Sürgündeki Afgan kadınlar, Taliban'ı eleştirdi: "Ülkeyi nasıl yöneteceklerini bilmiyorlar"

"532 kadından sadece 5'i uluslararası yardımlara erişebiliyor"

"Altılı gruptaki" kadınlar, Taliban'ın ülkenin siyasi ve toplumsal yapısını bozduğunu iddia etti (BM Kadın Birimi)
"Altılı gruptaki" kadınlar, Taliban'ın ülkenin siyasi ve toplumsal yapısını bozduğunu iddia etti (BM Kadın Birimi)
TT

Sürgündeki Afgan kadınlar, Taliban'ı eleştirdi: "Ülkeyi nasıl yöneteceklerini bilmiyorlar"

"Altılı gruptaki" kadınlar, Taliban'ın ülkenin siyasi ve toplumsal yapısını bozduğunu iddia etti (BM Kadın Birimi)
"Altılı gruptaki" kadınlar, Taliban'ın ülkenin siyasi ve toplumsal yapısını bozduğunu iddia etti (BM Kadın Birimi)

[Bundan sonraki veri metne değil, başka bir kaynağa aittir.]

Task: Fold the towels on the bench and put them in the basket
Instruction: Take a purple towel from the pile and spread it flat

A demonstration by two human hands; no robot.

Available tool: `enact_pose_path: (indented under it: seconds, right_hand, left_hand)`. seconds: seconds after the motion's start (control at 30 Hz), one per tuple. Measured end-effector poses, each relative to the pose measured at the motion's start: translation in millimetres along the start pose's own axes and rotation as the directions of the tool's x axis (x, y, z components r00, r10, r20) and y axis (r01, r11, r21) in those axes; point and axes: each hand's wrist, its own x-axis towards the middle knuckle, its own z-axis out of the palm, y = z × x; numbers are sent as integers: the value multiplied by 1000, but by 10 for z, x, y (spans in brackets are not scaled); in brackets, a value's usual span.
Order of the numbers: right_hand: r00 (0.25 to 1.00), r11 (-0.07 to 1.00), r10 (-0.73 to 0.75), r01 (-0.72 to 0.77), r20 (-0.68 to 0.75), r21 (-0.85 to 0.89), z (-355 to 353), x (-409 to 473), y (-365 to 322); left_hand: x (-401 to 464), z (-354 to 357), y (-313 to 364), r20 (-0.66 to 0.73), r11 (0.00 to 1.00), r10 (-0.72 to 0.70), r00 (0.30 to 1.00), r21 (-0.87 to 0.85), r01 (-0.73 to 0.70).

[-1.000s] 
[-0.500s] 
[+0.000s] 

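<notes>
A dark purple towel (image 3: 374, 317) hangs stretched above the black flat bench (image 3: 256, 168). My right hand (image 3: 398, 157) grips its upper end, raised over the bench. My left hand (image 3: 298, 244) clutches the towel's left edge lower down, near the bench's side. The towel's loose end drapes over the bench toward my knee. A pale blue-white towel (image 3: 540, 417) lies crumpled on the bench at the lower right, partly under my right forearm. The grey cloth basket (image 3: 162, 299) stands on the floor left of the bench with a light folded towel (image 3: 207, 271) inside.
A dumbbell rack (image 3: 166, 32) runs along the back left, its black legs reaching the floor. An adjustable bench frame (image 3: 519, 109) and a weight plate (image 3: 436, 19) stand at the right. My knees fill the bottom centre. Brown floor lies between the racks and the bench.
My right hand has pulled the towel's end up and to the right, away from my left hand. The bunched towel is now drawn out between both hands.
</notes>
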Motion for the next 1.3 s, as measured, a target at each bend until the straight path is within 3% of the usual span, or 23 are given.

Birleşik Krallık'ın önde gelen gazetelerinden Guardian'a konuşan sürgündeki Afgan kadınlar, Taliban yönetiminin ülkeye zarar verdiğini savundu.
Birleşmiş Milletler Toplumsal Cinsiyet Eşitliği ve Kadının Güçlendirilmesi Birimi'nden (BM Kadın Birimi) Sarah Douglas, Afganistan'daki durumlarla ilgili uluslararası kamuoyunu bilgilendiren bu Afgan kadınlara, "altılı grup" adını verdiklerini söyledi.
Grupta yer alan, ülkenin ilk kadın meclis başkanı vekili unvanına sahip Fevziye Kufi, şunları söyledi:
"Taliban ülkeyi nasıl yöneteceğini bilmiyor. Afganistan'ın toplumsal çeşitliliğine saygı göstermiyorlar. Bu da onları daha kırılgan yaptığı gibi Afganları da incitiyor."
47 yaşındaki eski milletvekili, Taliban için "Hakimiyetlerinin çok uzun süreceğini düşünmüyorum. Fakat Afganistan'ın toplumsal ve siyasi dokusuna verdikleri zarardan endişeleniyorum" dedi.
Afganistan Politika Araştırmaları ve Kalkınma Çalışmaları Kuruluşu'nun (DROPS) direktörü Meryem Safi, Taliban yönetimi ele geçirdikten sonra ülkeyi terk ederek çalışmalarını Kanada'da sürdürdüğünü söyledi.
Safi, ülkedeki kadın haklarına ve eğitim sorununa dikkat çekerek, şöyle konuştu:
"Şu anda medyada Afganların çoğunlukla insani krizle ilgilendiğine dair bir anlatı var. Fakat ülkedeki 9 vilayette yaşayan kadınlardan topladığımız verilere göre insani kriz meselesinin hemen ardından kadın hakları ve kız çocuklarının eğitim alamaması konuları geliyor."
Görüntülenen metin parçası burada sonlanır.